(Data entries)
== Segment start ==
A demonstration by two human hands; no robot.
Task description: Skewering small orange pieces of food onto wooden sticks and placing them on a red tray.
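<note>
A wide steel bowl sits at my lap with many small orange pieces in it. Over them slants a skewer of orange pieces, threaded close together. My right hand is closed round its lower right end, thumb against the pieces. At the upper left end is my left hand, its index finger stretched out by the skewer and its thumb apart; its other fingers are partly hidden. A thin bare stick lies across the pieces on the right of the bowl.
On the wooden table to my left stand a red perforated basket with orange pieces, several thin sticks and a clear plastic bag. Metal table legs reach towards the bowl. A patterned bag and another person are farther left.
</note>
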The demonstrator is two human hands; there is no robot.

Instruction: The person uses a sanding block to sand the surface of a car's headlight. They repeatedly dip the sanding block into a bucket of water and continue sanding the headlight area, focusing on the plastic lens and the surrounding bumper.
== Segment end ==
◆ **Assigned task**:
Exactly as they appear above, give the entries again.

◆ **Task result**:
A demonstration by two human hands; no robot.
Task description: Skewering small orange pieces of food onto wooden sticks and placing them on a red tray.
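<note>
A wide steel bowl sits at my lap with many small orange pieces in it. Over them slants a skewer of orange pieces, threaded close together. My right hand is closed round its lower right end, thumb against the pieces. At the upper left end is my left hand, its index finger stretched out by the skewer and its thumb apart; its other fingers are partly hidden. A thin bare stick lies across the pieces on the right of the bowl.
On the wooden table to my left stand a red perforated basket with orange pieces, several thin sticks and a clear plastic bag. Metal table legs reach towards the bowl. A patterned bag and another person are farther left.
</note>
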The demonstrator is two human hands; there is no robot.

Instruction: The person uses a sanding block to sand the surface of a car's headlight. They repeatedly dip the sanding block into a bucket of water and continue sanding the headlight area, focusing on the plastic lens and the surrounding bumper.

Nothing else is part of this output.